Sene 1999’du… Tarih 16 Ağustos Pazartesi’den, 17’si Salı’ya dönmüştü… Sabaha karşı, saat 03.02’de sarsıldı yer. Tam 45 saniye boyunca üstelik…
Merkez üssü Kocaeli’nin Gölcük İlçesi olan depremin büyüklüğü 7 nokta 4’tü. Kocaeli, İstanbul, Sakarya, Düzce, Yalova, Bolu, Bursa, Eskişehir etkilendi büyük zelzeleden. Marmara Depremi’nde -resmi kayıtlara göre- 18 bin 373 kişi hayatını kaybetti.
48 bin 901 kişinin yaralandığı büyük felakette 5 bin 840 kişi de kayboldu. Belki milyonlarca insan hâlâ taşıyor o travmanın izlerini. Bugün büyük acının 20’nci yıldönümü…
Yaşı müsait olanlar, dün gibi hatırlıyor o dramatik dönemi. Ekranlara yansıyan görüntüler, gazete sayfalarını dolduran çarpıcı fotoğraflar mıh gibi çakıldı kaldı zihnimize. Hafızalarımıza kazındı ‘99 Depremi’nin yürek burkan sahneleri.
17 AĞUSTOS 2019
Büyük Marmara Depremi’nin ardından uzun bir süre depremle yatar, depremle kalkar olduk. Jeoloji profesörleri, deprem uzmanları ülkenin en tanınır simalarına dönüştü. Fay hatlarını öğrendik hepimiz.
‘Deprem çantası’ kavramıyla tanıştık, ‘binaların depreme dayanıklılığı’ konusu hep gündemde oldu.
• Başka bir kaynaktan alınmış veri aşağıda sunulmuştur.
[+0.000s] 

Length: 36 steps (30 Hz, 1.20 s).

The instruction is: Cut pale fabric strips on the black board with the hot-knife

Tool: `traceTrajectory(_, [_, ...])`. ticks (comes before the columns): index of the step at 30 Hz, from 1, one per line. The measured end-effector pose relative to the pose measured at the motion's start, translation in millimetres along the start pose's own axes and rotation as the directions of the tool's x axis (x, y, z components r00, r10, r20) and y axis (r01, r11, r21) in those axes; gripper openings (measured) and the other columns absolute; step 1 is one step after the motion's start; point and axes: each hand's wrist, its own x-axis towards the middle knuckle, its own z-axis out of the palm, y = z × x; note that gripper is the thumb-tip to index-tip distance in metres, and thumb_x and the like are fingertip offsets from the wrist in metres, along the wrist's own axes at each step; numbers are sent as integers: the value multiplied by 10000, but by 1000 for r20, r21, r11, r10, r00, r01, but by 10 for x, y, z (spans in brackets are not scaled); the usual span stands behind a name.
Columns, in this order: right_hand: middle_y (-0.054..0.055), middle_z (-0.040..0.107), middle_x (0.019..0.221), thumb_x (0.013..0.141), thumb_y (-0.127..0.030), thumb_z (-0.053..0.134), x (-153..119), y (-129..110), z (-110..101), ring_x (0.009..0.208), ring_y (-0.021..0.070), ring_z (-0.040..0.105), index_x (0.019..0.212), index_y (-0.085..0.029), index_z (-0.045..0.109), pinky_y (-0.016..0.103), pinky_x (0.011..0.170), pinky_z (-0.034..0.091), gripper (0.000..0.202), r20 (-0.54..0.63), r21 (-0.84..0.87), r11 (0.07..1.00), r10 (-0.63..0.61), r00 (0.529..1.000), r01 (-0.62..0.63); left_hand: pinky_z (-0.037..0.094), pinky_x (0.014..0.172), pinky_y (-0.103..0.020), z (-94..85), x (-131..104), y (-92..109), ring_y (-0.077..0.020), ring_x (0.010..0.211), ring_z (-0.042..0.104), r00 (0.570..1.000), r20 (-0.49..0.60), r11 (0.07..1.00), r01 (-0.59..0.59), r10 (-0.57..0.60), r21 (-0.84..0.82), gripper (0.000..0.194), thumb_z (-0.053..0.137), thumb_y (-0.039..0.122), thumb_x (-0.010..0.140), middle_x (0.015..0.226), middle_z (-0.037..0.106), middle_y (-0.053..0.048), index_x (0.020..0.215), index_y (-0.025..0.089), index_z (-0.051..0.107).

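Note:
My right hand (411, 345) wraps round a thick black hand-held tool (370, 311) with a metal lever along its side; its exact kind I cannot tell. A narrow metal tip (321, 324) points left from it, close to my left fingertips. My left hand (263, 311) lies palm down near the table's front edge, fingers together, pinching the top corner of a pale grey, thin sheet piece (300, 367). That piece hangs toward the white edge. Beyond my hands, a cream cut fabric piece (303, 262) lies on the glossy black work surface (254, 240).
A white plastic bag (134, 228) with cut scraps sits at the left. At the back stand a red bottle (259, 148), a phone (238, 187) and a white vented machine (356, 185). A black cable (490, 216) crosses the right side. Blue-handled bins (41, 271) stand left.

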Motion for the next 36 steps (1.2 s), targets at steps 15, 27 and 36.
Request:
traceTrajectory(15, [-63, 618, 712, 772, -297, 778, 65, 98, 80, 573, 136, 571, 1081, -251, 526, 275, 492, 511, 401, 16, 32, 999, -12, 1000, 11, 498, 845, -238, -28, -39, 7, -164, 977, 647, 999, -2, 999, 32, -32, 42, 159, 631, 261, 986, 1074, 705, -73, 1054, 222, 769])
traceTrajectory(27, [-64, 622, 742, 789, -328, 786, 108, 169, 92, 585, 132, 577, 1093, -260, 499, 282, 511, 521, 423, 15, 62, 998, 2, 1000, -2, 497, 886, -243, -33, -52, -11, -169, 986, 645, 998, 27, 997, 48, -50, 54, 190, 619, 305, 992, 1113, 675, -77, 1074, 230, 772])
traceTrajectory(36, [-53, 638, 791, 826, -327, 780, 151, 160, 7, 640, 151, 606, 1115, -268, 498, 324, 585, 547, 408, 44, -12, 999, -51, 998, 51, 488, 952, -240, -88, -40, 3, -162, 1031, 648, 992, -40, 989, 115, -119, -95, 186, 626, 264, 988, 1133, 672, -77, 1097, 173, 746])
Sonraki her depremde yine canlandı aynı gündem başlıkları. Bir süre sonra da yine rutin gündeme döndük.
‘Depreme hazırlıklı olmamız gerektiği’ni her seferinde unuttuk. İşte böyle yıldönümlerinde hatırlıyoruz ancak ‘deprem gerçeği’ni. “Ne kadar ders aldık?”, “Yeni büyük depremlere ne kadar hazırlıklıyız?” sorularıyla birlikte…
O BEBEK BUGÜN 20 YAŞINDA
1999’da, muhabir olarak Adapazarı’nda görevliydim. Depremden ağır şekilde etkilenen merkezlerde ekiplerimiz vardı. Her kanalda olduğu gibi bizde de yayınlar ölüm, acı, gözyaşı doluydu.
Bir de kurtarma faaliyetlerindeki kahramanlık öyküleriyle, mucize kurtuluşların haberlerini yapıyorduk hepimiz. Hastane binası da kullanılamayacak hâle geldiğinden; Şehir Stadı, sahra hastanesine dönüştürülmüştü.
Depremden birkaç gece sonra, sabaha karşı, yaklaşan ambulansın sesiyle birlikte hekimler ve hemşireler hareketlendi. Gelen vakanın bu defa farklı olduğunu öğrendim. Ambulanstaki hamile bir kadınmış…
Önce doktorlardan, sonra aileden izin aldık, steril kıyafetlerden giydik ve ‘çadır ameliyathane’deki doğuma biz de girdik. Anne, baba, doktor, hemşireler ve biz… Hepimiz gözyaşlarıyla karşıladık gelen bebeği.
O acılı ortamda, bebekle birlikte bizler de yeniden doğmuş gibiydik. ‘Ölümlerin arasında bir doğum’du yaptığımız haberin başlığı… ‘Hayat devam ediyor’du. Her şeye rağmen…
Yayınlandığında çok ses getirmişti o haber. O sabah dünyaya gelen bebek bugün 20 yaşında bir genç olmalı. Kim bilir nerede, ne yapıyordur şimdi… Umarım güzel bir yaşamı olmuştur ve bundan sonra da öyle olur.